**WHAT IS EXPECTED**: Below are some records. Return exactly the lines from the one with "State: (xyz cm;" to the one with "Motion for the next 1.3", and nothing else.

Data extracted from a collection:
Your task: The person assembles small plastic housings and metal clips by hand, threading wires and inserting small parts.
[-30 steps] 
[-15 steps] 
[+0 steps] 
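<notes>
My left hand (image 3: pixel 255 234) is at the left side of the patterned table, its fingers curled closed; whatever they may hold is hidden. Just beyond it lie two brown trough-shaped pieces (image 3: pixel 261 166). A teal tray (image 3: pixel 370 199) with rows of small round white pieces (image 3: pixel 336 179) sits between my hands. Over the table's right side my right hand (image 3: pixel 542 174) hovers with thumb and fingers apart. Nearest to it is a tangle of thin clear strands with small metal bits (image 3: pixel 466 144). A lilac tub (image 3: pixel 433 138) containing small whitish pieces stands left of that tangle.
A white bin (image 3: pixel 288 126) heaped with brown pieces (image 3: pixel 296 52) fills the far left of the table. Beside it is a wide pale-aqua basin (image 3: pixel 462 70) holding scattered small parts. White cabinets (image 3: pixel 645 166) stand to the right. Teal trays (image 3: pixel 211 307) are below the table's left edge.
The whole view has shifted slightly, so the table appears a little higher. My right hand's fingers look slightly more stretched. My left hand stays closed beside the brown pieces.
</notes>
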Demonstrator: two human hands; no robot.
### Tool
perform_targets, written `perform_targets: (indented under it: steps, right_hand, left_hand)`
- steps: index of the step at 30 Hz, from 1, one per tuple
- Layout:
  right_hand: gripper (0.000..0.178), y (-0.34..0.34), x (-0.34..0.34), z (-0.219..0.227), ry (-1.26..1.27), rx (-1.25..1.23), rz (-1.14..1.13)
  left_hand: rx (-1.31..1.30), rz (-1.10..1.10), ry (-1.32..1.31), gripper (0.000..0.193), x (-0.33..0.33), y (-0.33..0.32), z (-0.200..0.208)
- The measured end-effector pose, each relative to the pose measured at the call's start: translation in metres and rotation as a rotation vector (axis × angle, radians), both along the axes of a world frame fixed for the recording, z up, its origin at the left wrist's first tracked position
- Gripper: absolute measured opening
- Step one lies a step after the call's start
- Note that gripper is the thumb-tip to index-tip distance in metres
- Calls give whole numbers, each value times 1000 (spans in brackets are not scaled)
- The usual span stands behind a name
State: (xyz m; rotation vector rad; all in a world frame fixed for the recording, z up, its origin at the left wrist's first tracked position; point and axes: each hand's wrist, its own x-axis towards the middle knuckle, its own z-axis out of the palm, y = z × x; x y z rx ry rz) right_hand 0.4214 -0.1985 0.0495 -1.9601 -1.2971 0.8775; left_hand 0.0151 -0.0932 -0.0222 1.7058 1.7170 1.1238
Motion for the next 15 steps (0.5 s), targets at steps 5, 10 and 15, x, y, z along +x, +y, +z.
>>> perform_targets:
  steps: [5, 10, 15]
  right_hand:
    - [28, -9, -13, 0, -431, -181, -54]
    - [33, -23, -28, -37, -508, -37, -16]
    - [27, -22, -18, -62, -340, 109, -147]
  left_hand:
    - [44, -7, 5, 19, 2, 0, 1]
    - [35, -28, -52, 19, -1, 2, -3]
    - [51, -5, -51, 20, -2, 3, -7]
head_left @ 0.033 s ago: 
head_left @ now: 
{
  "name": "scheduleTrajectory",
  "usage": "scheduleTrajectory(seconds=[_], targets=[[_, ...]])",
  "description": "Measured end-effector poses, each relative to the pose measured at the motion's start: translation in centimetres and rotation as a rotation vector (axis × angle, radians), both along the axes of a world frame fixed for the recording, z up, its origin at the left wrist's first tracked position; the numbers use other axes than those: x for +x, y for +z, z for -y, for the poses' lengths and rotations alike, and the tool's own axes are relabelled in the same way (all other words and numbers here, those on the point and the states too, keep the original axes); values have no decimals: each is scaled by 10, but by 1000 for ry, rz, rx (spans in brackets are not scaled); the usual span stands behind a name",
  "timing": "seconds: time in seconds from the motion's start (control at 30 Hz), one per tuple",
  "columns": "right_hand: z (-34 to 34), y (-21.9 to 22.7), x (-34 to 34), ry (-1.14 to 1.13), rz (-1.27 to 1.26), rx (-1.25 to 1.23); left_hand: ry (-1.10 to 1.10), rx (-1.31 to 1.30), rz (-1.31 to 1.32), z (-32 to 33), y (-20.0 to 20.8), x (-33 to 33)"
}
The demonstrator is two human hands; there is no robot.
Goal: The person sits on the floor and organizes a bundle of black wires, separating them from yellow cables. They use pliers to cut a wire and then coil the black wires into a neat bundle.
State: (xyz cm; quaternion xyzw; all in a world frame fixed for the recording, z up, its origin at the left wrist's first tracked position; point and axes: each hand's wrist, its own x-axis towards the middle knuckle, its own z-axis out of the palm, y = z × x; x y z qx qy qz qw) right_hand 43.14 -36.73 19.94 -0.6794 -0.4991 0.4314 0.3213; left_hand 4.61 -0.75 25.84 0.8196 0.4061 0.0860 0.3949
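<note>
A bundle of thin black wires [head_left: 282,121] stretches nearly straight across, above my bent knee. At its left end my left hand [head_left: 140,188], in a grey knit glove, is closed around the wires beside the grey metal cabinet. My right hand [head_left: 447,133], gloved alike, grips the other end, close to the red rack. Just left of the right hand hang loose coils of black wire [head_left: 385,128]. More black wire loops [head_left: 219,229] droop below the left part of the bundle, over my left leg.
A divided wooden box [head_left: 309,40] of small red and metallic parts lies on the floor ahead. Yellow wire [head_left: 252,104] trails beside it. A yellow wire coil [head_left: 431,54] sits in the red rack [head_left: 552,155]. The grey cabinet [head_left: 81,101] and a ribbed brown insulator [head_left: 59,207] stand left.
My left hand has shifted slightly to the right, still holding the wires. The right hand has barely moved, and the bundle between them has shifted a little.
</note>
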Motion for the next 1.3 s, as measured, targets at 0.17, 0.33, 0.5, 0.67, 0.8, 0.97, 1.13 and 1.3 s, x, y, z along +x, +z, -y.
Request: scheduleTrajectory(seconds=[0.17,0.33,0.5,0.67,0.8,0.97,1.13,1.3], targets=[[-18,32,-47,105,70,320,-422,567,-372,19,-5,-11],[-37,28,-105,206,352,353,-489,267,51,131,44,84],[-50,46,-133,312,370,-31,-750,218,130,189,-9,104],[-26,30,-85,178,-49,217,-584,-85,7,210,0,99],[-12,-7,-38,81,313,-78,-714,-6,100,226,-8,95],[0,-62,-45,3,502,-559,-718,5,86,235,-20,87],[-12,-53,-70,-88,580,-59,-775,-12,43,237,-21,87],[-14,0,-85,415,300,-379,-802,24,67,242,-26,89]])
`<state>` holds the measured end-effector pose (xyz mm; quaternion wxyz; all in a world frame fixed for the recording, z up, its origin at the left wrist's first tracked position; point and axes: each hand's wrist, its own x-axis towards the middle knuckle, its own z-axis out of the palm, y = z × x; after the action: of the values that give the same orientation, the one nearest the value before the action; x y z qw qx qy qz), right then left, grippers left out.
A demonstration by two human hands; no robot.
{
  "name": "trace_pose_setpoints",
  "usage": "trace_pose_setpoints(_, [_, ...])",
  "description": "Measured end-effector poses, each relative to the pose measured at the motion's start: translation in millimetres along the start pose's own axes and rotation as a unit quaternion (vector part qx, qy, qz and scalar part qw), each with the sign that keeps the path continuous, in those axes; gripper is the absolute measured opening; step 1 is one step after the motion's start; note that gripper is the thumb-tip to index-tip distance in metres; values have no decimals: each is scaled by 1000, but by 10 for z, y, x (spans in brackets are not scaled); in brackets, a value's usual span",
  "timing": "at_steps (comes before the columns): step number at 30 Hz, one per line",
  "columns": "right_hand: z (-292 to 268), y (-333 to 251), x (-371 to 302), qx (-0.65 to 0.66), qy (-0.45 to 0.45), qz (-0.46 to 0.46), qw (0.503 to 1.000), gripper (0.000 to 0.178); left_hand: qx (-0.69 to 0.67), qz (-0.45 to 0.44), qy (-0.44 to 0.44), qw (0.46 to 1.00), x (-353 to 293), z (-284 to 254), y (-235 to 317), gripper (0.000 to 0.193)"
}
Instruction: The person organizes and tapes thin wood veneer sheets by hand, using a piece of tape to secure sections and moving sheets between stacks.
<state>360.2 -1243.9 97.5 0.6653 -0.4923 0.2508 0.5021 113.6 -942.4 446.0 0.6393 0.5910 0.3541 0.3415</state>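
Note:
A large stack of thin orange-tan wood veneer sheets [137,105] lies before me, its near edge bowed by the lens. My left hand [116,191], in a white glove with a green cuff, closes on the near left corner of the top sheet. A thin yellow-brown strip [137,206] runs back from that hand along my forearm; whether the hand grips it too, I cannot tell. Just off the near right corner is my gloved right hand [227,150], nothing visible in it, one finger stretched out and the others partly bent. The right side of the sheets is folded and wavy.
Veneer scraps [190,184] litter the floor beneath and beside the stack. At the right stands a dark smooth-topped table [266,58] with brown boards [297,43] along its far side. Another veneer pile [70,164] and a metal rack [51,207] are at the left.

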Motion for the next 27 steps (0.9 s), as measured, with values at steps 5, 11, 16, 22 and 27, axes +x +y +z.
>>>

**SOLUTION TO THE PROBLEM**:
State: (xyz cm; quaternion xyzw; all in a world frame fixed for the recording, z up, its origin at the left wrist's first tracked position; point and axes: each hand's wrist, its own x-axis towards the middle knuckle, its own z-axis out of the palm, y = z × x; x y z qx qy qz qw) right_hand 43.14 -36.73 19.94 -0.6794 -0.4991 0.4314 0.3213; left_hand 4.61 -0.75 25.84 0.8196 0.4061 0.0860 0.3949
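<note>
A bundle of thin black wires [head_left: 282,121] stretches nearly straight across, above my bent knee. At its left end my left hand [head_left: 140,188], in a grey knit glove, is closed around the wires beside the grey metal cabinet. My right hand [head_left: 447,133], gloved alike, grips the other end, close to the red rack. Just left of the right hand hang loose coils of black wire [head_left: 385,128]. More black wire loops [head_left: 219,229] droop below the left part of the bundle, over my left leg.
A divided wooden box [head_left: 309,40] of small red and metallic parts lies on the floor ahead. Yellow wire [head_left: 252,104] trails beside it. A yellow wire coil [head_left: 431,54] sits in the red rack [head_left: 552,155]. The grey cabinet [head_left: 81,101] and a ribbed brown insulator [head_left: 59,207] stand left.
My left hand has shifted slightly to the right, still holding the wires. The right hand has barely moved, and the bundle between them has shifted a little.
</note>
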Motion for the next 1.3 s, as measured, targets at 0.17, 0.33, 0.5, 0.67, 0.8, 0.97, 1.13 and 1.3 s, x, y, z along +x, +z, -y.

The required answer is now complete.